*Exercise brief*.
Among the records that follow, find the line with "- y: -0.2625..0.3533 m" and the line with "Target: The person". Set down those lines and all lines between them exactly, without adding anything.

[Opening Exercise data section]

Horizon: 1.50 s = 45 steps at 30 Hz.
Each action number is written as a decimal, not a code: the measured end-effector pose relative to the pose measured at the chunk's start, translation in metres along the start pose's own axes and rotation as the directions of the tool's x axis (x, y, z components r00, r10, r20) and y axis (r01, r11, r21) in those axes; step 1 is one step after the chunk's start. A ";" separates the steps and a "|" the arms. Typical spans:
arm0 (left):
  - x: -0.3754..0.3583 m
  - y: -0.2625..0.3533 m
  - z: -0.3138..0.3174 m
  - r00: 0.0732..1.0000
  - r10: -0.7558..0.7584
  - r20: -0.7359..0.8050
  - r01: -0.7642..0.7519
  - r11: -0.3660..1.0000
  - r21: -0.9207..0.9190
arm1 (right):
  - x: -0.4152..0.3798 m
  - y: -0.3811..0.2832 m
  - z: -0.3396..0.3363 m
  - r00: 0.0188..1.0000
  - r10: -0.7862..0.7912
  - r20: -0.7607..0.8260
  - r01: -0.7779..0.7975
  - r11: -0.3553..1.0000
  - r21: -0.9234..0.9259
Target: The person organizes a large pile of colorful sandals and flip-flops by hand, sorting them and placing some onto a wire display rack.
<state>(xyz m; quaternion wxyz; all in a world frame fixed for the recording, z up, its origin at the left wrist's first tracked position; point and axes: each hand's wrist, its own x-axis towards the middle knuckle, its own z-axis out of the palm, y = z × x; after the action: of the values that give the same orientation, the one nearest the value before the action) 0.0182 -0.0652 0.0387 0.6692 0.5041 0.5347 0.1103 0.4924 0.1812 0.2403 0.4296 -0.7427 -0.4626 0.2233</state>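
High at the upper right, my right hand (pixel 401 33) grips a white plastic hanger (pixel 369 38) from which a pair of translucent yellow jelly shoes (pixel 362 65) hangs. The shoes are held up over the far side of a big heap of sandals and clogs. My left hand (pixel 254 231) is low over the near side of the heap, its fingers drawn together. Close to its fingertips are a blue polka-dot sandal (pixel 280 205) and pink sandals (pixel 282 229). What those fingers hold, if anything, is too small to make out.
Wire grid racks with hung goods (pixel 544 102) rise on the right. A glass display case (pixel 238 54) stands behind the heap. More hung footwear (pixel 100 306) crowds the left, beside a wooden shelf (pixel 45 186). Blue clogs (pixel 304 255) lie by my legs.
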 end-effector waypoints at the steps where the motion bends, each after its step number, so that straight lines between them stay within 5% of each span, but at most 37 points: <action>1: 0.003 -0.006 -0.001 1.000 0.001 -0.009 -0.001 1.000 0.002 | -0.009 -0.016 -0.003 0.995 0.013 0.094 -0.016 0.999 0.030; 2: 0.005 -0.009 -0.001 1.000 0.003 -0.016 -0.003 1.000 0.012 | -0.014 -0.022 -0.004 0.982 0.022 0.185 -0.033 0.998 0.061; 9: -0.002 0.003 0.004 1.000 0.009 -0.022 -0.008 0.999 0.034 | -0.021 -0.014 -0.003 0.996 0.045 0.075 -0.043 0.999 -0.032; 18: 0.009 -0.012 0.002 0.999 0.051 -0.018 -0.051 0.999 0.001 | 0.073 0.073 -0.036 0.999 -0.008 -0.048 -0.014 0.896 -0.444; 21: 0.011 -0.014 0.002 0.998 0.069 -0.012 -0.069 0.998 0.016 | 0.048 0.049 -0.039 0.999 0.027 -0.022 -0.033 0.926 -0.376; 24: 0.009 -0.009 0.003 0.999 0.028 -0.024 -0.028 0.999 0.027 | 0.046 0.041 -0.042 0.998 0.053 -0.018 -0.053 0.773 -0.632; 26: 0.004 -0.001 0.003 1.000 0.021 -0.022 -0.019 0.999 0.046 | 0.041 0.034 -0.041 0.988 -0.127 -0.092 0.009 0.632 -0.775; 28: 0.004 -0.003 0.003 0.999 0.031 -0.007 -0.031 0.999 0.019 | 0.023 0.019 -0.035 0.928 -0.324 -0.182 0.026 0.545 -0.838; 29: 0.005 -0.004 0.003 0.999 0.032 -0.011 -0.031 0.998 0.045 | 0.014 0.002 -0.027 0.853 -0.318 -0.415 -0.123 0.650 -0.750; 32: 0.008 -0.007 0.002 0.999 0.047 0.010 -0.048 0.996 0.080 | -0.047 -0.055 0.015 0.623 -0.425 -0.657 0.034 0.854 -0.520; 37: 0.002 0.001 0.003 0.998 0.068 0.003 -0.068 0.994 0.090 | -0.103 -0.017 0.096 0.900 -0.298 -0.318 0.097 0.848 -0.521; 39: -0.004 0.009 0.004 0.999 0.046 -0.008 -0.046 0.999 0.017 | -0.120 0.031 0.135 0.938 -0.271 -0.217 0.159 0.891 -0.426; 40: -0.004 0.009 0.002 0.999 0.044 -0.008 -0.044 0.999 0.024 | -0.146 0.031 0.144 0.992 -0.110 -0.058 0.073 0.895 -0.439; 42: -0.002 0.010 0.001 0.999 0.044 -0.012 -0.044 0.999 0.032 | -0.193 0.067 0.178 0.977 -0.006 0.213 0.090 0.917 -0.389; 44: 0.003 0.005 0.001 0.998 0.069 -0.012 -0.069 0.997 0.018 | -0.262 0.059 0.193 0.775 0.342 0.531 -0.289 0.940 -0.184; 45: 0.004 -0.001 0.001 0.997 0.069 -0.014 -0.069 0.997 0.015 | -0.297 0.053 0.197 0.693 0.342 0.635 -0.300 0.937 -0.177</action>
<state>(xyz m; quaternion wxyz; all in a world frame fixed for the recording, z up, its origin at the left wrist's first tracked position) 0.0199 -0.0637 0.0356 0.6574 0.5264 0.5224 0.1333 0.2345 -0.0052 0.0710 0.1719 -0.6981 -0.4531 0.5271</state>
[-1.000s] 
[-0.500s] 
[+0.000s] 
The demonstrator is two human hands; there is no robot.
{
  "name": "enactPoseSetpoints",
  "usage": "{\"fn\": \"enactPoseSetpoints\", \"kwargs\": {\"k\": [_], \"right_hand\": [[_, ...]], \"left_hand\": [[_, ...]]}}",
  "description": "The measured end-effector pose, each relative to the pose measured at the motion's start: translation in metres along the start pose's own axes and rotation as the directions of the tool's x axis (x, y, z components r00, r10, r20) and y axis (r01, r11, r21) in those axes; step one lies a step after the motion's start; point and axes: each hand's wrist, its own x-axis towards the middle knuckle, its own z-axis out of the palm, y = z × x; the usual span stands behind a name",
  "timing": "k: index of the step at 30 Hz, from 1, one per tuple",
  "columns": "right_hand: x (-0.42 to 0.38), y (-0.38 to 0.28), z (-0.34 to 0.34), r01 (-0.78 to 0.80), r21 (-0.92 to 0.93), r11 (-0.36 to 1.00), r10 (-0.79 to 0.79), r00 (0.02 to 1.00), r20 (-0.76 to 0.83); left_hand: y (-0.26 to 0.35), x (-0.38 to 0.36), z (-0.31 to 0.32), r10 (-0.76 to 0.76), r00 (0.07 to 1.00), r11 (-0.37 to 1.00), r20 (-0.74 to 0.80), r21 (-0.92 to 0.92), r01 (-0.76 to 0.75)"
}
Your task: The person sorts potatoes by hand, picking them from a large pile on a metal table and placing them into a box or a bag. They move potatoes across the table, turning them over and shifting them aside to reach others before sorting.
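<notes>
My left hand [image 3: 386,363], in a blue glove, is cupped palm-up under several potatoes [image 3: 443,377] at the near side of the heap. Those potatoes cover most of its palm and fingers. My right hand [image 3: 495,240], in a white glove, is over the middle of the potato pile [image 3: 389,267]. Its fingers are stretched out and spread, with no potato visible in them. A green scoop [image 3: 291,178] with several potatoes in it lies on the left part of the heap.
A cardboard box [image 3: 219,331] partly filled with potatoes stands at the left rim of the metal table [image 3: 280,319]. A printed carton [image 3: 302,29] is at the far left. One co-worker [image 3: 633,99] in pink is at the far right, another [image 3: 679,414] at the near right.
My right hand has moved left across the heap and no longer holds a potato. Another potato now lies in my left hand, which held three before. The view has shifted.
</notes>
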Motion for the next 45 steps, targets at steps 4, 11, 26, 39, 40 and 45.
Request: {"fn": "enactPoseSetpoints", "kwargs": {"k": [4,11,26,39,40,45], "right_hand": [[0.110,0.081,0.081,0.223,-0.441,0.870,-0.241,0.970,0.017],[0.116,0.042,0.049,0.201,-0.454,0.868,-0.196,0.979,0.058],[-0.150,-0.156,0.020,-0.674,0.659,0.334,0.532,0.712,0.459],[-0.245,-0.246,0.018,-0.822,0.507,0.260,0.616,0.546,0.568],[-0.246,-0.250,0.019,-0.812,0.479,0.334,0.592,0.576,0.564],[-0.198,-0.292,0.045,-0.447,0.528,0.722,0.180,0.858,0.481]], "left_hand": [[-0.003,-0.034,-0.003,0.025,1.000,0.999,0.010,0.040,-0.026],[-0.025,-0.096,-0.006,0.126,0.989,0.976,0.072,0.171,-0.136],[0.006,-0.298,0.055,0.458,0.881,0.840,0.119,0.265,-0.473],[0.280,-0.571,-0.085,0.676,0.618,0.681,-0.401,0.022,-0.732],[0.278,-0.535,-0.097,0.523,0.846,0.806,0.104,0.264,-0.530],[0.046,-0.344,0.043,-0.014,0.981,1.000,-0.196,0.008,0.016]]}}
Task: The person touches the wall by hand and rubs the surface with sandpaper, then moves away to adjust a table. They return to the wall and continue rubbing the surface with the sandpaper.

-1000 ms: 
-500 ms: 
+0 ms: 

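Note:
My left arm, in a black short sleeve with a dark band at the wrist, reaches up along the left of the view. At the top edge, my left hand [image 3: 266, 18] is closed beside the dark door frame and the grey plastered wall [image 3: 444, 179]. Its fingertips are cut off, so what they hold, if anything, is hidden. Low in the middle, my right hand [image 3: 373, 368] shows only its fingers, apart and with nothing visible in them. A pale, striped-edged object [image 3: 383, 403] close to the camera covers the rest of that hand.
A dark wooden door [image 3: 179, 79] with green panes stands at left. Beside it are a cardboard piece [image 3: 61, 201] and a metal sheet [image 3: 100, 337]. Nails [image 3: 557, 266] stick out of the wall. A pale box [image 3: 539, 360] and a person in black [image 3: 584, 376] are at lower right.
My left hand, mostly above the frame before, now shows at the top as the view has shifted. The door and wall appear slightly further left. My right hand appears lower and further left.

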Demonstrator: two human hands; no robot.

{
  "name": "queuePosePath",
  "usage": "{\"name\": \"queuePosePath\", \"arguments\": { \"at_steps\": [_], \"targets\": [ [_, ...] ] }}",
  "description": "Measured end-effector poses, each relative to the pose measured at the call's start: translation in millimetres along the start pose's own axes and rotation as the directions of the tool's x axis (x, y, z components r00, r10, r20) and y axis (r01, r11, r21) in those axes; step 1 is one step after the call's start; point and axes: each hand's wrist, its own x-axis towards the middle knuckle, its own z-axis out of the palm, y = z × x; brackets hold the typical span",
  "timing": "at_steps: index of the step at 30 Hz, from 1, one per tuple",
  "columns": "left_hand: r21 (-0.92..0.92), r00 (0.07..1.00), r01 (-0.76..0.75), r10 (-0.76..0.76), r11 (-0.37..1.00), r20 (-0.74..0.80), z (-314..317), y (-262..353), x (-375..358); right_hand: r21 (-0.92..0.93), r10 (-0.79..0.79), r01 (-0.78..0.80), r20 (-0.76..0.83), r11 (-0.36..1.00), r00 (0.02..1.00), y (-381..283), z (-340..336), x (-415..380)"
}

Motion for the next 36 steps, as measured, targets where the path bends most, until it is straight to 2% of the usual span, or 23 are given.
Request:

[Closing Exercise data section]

*Solution for this task*.
  - y: -0.2625..0.3533 m
  - z: -0.3138..0.3174 m
  - r00: 0.0732..1.0000
  - r10: -0.7558..0.7584
  - r20: -0.7359..0.8050
  - r01: -0.7642..0.7519
  - r11: -0.3660..1.0000
  - r21: -0.9207..0.9190
arm1 (right):
  - x: -0.4152..0.3798 m
  - y: -0.3811..0.2832 m
  - z: -0.3396..0.3363 m
  - r00: 0.0188..1.0000
  - r10: -0.7862..0.7912
  - r20: -0.7607..0.8260
  - r01: -0.7779..0.7975
  - r11: -0.3553..1.0000
  - r21: -0.9234..0.9259
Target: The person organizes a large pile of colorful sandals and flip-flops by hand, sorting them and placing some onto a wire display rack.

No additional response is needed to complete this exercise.